WHAT YOU WILL DO:
Restate the whole of the data verbatim, omitting nothing.
[[ SOURCE MATERIAL open ]]
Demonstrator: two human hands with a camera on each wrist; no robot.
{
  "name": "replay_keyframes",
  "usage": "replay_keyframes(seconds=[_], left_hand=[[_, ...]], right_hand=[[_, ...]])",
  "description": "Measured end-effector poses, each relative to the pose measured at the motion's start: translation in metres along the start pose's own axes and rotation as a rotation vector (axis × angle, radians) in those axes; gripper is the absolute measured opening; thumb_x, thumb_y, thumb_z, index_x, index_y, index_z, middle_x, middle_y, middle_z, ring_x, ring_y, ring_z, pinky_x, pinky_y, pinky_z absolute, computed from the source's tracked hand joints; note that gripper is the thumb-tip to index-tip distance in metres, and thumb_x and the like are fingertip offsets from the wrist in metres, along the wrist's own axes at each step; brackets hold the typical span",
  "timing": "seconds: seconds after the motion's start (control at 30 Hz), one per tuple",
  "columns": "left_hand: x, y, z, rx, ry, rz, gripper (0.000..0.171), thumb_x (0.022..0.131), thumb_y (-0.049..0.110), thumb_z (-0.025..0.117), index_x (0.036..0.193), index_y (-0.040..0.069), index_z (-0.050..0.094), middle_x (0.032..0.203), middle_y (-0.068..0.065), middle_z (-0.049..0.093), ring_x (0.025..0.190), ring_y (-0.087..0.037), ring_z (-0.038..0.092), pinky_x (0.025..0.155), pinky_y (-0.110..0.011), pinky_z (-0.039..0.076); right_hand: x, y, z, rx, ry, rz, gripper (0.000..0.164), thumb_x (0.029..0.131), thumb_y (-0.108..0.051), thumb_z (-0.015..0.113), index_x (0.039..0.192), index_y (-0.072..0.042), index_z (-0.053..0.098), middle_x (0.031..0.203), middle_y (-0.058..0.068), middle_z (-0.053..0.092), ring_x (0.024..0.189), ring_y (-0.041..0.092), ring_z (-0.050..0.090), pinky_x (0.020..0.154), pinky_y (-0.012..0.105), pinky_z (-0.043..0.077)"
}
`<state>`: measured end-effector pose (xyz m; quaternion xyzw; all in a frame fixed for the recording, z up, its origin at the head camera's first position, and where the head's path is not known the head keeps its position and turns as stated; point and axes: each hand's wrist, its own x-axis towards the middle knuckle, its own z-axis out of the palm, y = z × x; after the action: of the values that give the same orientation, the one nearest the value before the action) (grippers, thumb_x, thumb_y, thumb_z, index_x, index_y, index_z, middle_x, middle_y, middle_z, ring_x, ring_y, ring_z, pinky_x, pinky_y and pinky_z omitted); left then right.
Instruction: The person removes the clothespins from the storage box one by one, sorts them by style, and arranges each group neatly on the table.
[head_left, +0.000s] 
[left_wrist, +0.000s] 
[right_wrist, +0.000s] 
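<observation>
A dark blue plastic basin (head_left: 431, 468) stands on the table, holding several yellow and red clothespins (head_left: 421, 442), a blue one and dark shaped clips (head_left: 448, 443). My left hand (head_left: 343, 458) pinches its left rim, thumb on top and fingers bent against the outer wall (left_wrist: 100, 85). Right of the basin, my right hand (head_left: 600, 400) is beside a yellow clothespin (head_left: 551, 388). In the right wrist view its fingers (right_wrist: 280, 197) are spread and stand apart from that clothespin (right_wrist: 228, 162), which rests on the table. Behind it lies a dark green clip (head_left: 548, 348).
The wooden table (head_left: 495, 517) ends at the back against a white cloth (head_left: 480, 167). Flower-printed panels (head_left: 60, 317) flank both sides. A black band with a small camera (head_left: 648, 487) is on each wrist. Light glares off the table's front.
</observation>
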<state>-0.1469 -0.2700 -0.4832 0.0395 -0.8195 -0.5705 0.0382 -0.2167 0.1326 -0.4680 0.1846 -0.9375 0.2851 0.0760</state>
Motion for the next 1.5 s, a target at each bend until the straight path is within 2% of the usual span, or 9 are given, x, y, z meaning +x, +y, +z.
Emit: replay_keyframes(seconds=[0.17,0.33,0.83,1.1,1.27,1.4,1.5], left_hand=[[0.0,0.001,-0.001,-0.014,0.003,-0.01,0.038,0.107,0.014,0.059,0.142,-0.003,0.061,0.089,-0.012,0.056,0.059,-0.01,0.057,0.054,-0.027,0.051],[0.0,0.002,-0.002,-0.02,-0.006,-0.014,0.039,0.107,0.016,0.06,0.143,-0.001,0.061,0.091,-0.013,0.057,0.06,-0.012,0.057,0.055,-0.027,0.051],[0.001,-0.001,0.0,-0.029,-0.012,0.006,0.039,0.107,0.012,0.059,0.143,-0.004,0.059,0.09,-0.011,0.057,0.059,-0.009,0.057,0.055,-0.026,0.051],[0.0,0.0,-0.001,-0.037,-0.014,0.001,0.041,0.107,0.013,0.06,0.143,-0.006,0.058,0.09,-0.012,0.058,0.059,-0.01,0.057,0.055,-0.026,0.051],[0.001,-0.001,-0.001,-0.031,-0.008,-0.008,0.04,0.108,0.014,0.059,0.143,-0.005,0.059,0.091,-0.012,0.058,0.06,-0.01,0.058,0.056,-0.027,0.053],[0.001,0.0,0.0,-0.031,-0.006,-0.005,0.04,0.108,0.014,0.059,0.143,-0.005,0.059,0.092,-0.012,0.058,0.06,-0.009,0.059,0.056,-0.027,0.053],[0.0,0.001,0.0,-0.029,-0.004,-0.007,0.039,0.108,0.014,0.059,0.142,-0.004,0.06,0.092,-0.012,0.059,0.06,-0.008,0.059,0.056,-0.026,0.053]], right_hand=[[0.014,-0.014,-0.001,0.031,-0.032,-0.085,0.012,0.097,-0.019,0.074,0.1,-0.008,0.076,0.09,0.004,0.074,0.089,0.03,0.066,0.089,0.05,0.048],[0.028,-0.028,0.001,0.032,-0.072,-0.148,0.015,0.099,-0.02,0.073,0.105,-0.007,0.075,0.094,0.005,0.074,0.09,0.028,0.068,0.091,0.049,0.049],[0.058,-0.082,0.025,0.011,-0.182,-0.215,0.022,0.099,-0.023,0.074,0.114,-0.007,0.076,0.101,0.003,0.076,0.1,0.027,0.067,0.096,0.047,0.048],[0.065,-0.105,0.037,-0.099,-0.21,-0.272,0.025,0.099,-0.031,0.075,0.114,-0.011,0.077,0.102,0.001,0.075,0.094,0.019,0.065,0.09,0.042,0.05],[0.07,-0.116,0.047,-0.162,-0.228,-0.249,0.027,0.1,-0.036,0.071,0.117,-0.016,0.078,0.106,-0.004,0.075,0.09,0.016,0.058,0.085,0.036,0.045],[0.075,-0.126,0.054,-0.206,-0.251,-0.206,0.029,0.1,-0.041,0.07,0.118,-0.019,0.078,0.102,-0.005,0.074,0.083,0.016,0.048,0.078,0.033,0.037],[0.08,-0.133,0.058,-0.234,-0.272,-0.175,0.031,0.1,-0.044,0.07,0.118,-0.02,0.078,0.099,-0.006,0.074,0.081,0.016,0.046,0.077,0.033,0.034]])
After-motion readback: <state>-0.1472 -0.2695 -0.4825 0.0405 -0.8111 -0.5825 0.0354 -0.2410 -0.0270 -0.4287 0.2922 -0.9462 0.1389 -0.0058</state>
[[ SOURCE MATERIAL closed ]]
OUTPUT FOR THIS TASK:
Demonstrator: two human hands with a camera on each wrist; no robot.
{
  "name": "replay_keyframes",
  "usage": "replay_keyframes(seconds=[_], left_hand=[[_, ...]], right_hand=[[_, ...]])",
  "description": "Measured end-effector poses, each relative to the pose measured at the motion's start: translation in metres along the start pose's own axes and rotation as a rotation vector (axis × angle, radians) in those axes; gripper is the absolute measured opening; thumb_x, thumb_y, thumb_z, index_x, index_y, index_z, middle_x, middle_y, middle_z, ring_x, ring_y, ring_z, pinky_x, pinky_y, pinky_z absolute, computed from the source's tracked hand joints; note that gripper is the thumb-tip to index-tip distance in metres, and thumb_x and the like are fingertip offsets from the wrist in metres, along the wrist's own axes at each step; brackets hold the typical span",
  "timing": "seconds: seconds after the motion's start (control at 30 Hz), one per tuple",
  "columns": "left_hand: x, y, z, rx, ry, rz, gripper (0.000..0.171), thumb_x (0.022..0.131), thumb_y (-0.049..0.110), thumb_z (-0.025..0.117), index_x (0.036..0.193), index_y (-0.040..0.069), index_z (-0.050..0.094), middle_x (0.032..0.203), middle_y (-0.068..0.065), middle_z (-0.049..0.093), ring_x (0.025..0.190), ring_y (-0.087..0.037), ring_z (-0.038..0.092), pinky_x (0.025..0.155), pinky_y (-0.110..0.011), pinky_z (-0.039..0.076); right_hand: x, y, z, rx, ry, rz, gripper (0.000..0.164), thumb_x (0.029..0.131), thumb_y (-0.108..0.051), thumb_z (-0.015..0.113), index_x (0.039..0.192), index_y (-0.072..0.042), index_z (-0.053..0.098), middle_x (0.031..0.203), middle_y (-0.058..0.068), middle_z (-0.053..0.092), ring_x (0.024..0.189), ring_y (-0.041..0.092), ring_z (-0.050..0.090), pinky_x (0.020..0.154), pinky_y (-0.012..0.105), pinky_z (-0.043..0.077)"
}
`<state>`: measured end-effector pose (xyz m; quaternion xyzw; all in a frame fixed for the recording, z up, its origin at the head camera's first position, and where the head's path is not known the head keeps its position and turns as stated; point and axes: each hand's wrist, its own x-axis towards the middle knuckle, its own z-axis out of the palm, y = z × x; after the action: of the values that give the same orientation, the one nearest the value before the action) (grippers, thumb_x, thumb_y, thumb_z, index_x, index_y, index_z, middle_x, middle_y, middle_z, ring_x, ring_y, ring_z, pinky_x, pinky_y and pinky_z omitted); left then right.
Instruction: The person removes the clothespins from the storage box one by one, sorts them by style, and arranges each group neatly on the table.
[head_left, +0.000s] 
[left_wrist, +0.000s] 
[right_wrist, +0.000s] 
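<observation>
A dark blue plastic basin (head_left: 431, 468) stands on the table, holding several yellow and red clothespins (head_left: 421, 442), a blue one and dark shaped clips (head_left: 448, 443). My left hand (head_left: 343, 458) pinches its left rim, thumb on top and fingers bent against the outer wall (left_wrist: 100, 85). Right of the basin, my right hand (head_left: 600, 400) is beside a yellow clothespin (head_left: 551, 388). In the right wrist view its fingers (right_wrist: 280, 197) are spread and stand apart from that clothespin (right_wrist: 228, 162), which rests on the table. Behind it lies a dark green clip (head_left: 548, 348).
The wooden table (head_left: 495, 517) ends at the back against a white cloth (head_left: 480, 167). Flower-printed panels (head_left: 60, 317) flank both sides. A black band with a small camera (head_left: 648, 487) is on each wrist. Light glares off the table's front.
</observation>
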<state>-0.1469 -0.2700 -0.4832 0.0395 -0.8195 -0.5705 0.0382 -0.2167 0.1326 -0.4680 0.1846 -0.9375 0.2851 0.0760</state>
Motion for the next 1.5 s, a target at each bend until the straight path is within 2% of the usual span, or 9 are given, x, y, z meaning +x, +y, +z.
Emit: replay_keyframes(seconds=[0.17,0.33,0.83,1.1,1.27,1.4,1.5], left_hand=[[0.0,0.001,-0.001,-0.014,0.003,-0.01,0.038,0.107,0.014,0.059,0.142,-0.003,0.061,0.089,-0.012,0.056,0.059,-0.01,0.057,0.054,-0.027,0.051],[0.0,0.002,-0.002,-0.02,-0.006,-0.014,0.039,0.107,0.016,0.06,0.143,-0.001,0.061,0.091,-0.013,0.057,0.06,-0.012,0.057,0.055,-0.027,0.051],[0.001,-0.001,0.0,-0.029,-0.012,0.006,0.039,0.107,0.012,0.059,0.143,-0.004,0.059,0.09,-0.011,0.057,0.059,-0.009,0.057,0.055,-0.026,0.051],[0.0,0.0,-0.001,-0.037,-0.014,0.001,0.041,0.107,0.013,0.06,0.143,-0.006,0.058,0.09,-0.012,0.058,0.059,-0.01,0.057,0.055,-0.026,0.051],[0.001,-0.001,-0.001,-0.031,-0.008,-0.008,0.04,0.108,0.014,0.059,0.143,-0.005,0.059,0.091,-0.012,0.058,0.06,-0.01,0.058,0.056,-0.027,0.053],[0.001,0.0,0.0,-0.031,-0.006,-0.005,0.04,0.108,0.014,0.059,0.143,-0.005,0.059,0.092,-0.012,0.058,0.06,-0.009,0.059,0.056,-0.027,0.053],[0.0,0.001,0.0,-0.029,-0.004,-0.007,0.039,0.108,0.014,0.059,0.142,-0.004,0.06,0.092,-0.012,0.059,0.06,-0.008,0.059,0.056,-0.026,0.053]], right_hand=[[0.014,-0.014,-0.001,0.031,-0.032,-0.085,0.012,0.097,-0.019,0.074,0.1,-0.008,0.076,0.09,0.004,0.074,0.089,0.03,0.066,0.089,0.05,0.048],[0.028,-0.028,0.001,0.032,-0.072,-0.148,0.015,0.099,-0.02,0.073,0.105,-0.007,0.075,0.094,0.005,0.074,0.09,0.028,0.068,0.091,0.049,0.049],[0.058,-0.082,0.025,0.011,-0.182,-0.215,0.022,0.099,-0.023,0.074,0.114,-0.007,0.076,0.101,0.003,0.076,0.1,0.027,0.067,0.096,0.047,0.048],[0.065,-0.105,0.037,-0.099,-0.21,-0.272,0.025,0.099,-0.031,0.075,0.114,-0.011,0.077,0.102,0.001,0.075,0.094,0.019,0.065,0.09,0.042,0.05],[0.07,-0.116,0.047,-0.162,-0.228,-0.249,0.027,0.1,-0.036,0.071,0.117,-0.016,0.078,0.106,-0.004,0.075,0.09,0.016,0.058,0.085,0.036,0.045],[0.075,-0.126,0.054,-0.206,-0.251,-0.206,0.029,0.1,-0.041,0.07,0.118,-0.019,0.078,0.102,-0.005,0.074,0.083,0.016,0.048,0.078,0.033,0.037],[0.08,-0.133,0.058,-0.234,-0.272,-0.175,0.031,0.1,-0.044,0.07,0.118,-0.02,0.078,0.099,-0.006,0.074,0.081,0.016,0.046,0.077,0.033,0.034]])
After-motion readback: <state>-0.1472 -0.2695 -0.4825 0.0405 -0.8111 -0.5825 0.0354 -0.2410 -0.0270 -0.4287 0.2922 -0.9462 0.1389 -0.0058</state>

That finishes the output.